### WHAT YOU SHOULD DO
Make an exact reproduction of all the data.

### DATA EXCERPT
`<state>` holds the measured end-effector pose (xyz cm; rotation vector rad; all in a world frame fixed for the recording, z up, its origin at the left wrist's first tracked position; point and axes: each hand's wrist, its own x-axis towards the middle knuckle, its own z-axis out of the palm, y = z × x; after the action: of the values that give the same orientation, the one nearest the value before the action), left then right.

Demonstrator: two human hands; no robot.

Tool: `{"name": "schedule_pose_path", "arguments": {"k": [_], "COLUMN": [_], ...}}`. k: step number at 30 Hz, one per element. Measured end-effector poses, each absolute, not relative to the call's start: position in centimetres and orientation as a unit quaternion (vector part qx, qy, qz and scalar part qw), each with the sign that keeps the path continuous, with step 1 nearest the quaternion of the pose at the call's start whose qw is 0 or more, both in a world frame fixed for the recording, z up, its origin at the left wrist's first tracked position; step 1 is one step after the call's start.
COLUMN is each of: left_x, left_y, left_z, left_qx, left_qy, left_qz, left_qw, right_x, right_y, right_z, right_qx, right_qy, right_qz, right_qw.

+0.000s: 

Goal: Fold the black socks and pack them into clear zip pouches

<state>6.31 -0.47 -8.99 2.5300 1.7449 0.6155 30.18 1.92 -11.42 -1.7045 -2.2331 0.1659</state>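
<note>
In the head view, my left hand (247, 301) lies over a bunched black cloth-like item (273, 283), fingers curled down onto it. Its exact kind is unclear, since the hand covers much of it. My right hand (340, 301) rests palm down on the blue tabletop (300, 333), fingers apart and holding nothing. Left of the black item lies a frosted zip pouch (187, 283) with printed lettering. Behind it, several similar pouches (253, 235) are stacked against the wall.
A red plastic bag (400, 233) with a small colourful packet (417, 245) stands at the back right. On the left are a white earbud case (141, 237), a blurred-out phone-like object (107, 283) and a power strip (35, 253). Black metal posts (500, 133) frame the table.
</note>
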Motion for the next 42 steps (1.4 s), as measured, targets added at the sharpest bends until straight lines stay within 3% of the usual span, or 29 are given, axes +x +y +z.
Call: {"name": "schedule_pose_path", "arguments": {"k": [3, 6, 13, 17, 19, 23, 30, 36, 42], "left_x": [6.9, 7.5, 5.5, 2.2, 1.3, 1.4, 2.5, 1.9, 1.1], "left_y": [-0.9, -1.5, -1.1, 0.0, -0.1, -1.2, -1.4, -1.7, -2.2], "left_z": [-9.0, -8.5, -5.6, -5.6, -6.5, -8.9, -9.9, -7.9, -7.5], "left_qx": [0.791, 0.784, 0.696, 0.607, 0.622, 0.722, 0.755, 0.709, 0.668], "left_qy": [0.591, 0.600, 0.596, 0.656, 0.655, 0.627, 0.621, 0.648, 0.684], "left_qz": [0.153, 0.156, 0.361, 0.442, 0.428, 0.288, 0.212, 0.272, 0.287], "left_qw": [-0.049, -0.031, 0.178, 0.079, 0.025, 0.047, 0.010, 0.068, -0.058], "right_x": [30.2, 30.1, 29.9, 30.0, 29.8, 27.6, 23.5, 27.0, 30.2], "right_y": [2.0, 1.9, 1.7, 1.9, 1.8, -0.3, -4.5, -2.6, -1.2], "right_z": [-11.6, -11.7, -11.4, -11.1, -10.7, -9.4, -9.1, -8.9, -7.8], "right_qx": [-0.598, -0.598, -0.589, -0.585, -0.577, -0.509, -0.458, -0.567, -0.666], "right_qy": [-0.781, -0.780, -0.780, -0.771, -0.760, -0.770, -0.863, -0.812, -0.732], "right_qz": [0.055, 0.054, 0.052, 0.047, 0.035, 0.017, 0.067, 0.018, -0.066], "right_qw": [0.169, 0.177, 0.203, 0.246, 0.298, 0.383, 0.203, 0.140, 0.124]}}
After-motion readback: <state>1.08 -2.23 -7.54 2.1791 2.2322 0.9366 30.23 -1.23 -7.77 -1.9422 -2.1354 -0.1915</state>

### WORKED SOLUTION
`<state>` holds the measured end-effector pose (xyz cm; rotation vector rad; all in a world frame fixed for the recording, z up, its origin at the left wrist's first tracked position; point and axes: each hand's wrist, its own x-axis towards the middle knuckle, its own z-axis out of the palm, y = z × x; after the action: of the values that give the same orientation, the one nearest the value before the action), left then right.

Demonstrator: two human hands; no robot.

Tool: `{"name": "schedule_pose_path", "arguments": {"k": [_], "COLUMN": [_], ...}}`. k: step number at 30 Hz, one per element. Measured end-effector poses, each absolute, not relative to the call's start: position in centimetres and orientation as a unit quaternion (vector part qx, qy, qz and scalar part qw), each with the sign that keeps the path continuous, with step 1 nearest the quaternion of the pose at the call's start whose qw is 0 or more, both in a world frame fixed for the recording, z up, its origin at the left wrist's first tracked position; step 1 is one step after the call's start.
COLUMN is each of: left_x, left_y, left_z, left_qx, left_qy, left_qz, left_qw, right_x, right_y, right_z, right_qx, right_qy, right_qz, right_qw.

+0.000s: 

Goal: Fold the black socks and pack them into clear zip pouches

<state>6.31 -0.47 -8.99 2.5300 1.7449 0.6155 30.18 1.92 -11.42 -1.7045 -2.2331 0.1659</state>
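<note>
In the head view, my left hand (247, 301) lies over a bunched black cloth-like item (273, 283), fingers curled down onto it. Its exact kind is unclear, since the hand covers much of it. My right hand (340, 301) rests palm down on the blue tabletop (300, 333), fingers apart and holding nothing. Left of the black item lies a frosted zip pouch (187, 283) with printed lettering. Behind it, several similar pouches (253, 235) are stacked against the wall.
A red plastic bag (400, 233) with a small colourful packet (417, 245) stands at the back right. On the left are a white earbud case (141, 237), a blurred-out phone-like object (107, 283) and a power strip (35, 253). Black metal posts (500, 133) frame the table.
</note>
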Motion for the next 42 steps (1.4 s), as measured, targets added at the sharpest bends until straight lines stay within 3% of the usual span, or 29 are given, axes +x +y +z.
Call: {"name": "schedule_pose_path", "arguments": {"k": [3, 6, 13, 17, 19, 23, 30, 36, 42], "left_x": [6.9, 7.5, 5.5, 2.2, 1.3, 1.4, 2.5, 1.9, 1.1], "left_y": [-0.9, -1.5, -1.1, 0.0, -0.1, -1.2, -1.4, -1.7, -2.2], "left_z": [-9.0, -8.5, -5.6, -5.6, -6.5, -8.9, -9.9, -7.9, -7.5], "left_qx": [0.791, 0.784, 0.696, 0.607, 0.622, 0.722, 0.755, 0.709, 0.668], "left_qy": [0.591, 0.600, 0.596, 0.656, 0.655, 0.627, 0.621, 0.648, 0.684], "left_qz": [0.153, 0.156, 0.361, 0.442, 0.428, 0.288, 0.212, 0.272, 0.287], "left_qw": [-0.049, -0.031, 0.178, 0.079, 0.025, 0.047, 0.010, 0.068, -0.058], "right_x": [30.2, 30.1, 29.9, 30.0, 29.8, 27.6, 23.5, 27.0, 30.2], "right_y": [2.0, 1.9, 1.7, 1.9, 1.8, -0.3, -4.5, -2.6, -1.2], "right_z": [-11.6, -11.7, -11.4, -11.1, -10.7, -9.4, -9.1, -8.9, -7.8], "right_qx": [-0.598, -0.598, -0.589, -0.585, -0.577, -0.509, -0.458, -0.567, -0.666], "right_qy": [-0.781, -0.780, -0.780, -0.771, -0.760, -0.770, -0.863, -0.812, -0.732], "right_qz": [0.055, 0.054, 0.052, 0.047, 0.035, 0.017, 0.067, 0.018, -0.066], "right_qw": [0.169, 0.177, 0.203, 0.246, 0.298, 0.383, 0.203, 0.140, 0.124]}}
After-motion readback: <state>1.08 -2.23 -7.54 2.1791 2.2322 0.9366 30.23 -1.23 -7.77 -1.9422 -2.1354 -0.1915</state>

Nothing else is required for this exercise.